(Task objective) Could the data below be retyped exactly, without its pictures?

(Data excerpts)
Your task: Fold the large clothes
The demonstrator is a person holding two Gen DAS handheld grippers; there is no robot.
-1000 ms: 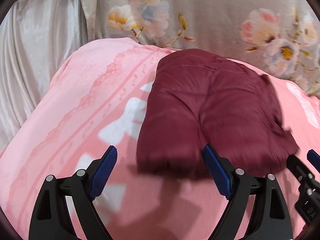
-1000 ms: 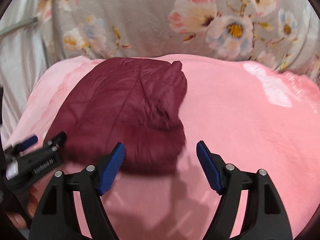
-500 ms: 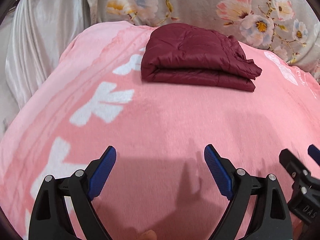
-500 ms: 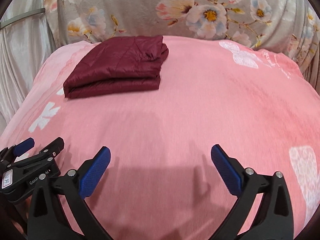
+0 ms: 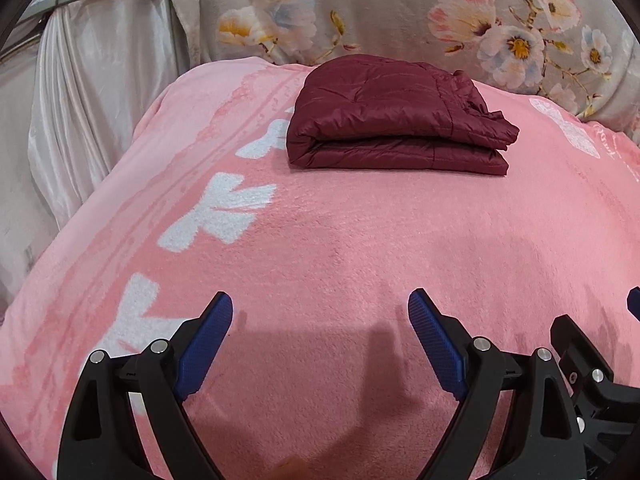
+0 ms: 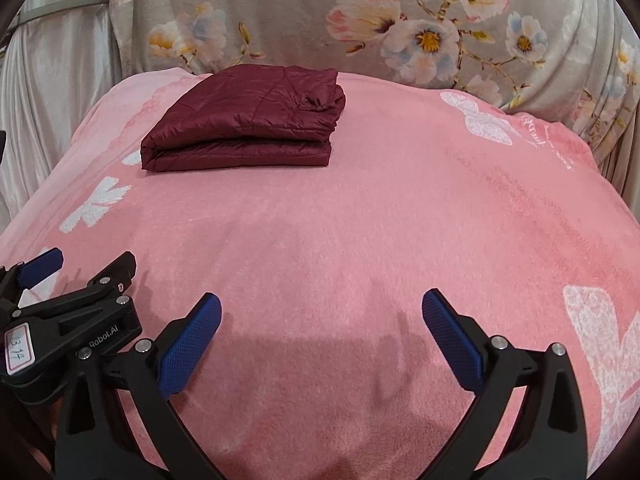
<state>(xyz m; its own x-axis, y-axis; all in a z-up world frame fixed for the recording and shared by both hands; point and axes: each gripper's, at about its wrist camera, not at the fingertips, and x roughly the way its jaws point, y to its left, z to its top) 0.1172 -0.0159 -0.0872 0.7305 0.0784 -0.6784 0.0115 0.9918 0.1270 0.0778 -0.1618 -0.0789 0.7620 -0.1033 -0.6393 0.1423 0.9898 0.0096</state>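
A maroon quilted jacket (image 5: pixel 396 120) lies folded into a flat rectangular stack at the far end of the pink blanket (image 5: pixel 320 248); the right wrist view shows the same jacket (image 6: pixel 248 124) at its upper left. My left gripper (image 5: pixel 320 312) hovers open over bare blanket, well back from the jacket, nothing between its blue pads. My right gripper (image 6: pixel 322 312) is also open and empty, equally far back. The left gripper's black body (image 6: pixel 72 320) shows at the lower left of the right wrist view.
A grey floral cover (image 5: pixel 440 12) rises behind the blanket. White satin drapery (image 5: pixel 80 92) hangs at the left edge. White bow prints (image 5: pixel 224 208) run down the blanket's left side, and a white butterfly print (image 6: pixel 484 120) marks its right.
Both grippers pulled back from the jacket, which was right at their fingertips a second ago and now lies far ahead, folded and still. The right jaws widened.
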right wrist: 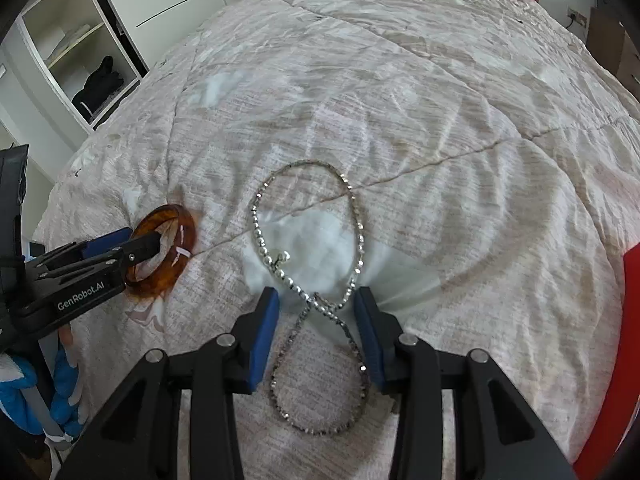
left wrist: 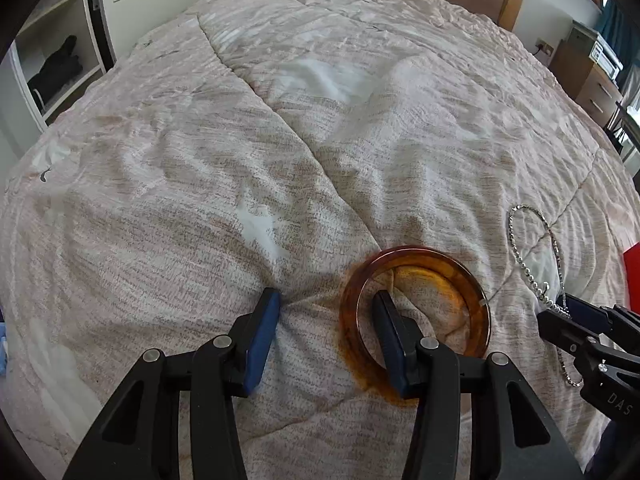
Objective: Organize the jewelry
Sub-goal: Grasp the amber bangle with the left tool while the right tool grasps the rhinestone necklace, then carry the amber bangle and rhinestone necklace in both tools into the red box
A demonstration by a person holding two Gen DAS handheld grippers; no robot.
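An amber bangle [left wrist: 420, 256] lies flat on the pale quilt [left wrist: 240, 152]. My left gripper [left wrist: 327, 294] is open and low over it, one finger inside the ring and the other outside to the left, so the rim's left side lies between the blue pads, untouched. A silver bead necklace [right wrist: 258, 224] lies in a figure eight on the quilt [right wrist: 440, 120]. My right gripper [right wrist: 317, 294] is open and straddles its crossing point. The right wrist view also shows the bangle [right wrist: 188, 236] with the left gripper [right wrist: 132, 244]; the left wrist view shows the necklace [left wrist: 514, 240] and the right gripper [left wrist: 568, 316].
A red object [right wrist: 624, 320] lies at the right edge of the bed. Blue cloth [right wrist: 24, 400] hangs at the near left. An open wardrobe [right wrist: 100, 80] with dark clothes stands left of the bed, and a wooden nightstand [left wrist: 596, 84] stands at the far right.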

(Solved problem)
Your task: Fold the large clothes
The demonstrator is a person holding two Gen DAS handheld grippers; there is no robot.
-1000 ms: 
-1000 ms: 
-500 ms: 
-500 ms: 
+0 ms: 
+0 ms: 
<state>(xyz m; its own x-axis, y-axis; all in a z-up world frame fixed for the recording and shared by both hands; point and axes: each gripper's, at about its wrist camera, not at the fingertips, and x roughly the way its jaws point, y to its left, z to its top) 0.1172 -0.0159 -0.0872 0.7305 0.0784 -0.6784 0.0115 0.9918 0.1270 0.0778 -0.1618 -0.0789 0.7620 -0.1033 -0.6393 0.1423 0.9898 0.0096</state>
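A maroon quilted jacket (image 5: pixel 396 120) lies folded into a flat rectangular stack at the far end of the pink blanket (image 5: pixel 320 248); the right wrist view shows the same jacket (image 6: pixel 248 124) at its upper left. My left gripper (image 5: pixel 320 312) hovers open over bare blanket, well back from the jacket, nothing between its blue pads. My right gripper (image 6: pixel 322 312) is also open and empty, equally far back. The left gripper's black body (image 6: pixel 72 320) shows at the lower left of the right wrist view.
A grey floral cover (image 5: pixel 440 12) rises behind the blanket. White satin drapery (image 5: pixel 80 92) hangs at the left edge. White bow prints (image 5: pixel 224 208) run down the blanket's left side, and a white butterfly print (image 6: pixel 484 120) marks its right.
Both grippers pulled back from the jacket, which was right at their fingertips a second ago and now lies far ahead, folded and still. The right jaws widened.
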right wrist: 
left wrist: 
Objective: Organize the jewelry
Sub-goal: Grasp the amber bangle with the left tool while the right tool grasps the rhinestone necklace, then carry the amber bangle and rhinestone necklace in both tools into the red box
A demonstration by a person holding two Gen DAS handheld grippers; no robot.
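An amber bangle [left wrist: 420, 256] lies flat on the pale quilt [left wrist: 240, 152]. My left gripper [left wrist: 327, 294] is open and low over it, one finger inside the ring and the other outside to the left, so the rim's left side lies between the blue pads, untouched. A silver bead necklace [right wrist: 258, 224] lies in a figure eight on the quilt [right wrist: 440, 120]. My right gripper [right wrist: 317, 294] is open and straddles its crossing point. The right wrist view also shows the bangle [right wrist: 188, 236] with the left gripper [right wrist: 132, 244]; the left wrist view shows the necklace [left wrist: 514, 240] and the right gripper [left wrist: 568, 316].
A red object [right wrist: 624, 320] lies at the right edge of the bed. Blue cloth [right wrist: 24, 400] hangs at the near left. An open wardrobe [right wrist: 100, 80] with dark clothes stands left of the bed, and a wooden nightstand [left wrist: 596, 84] stands at the far right.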

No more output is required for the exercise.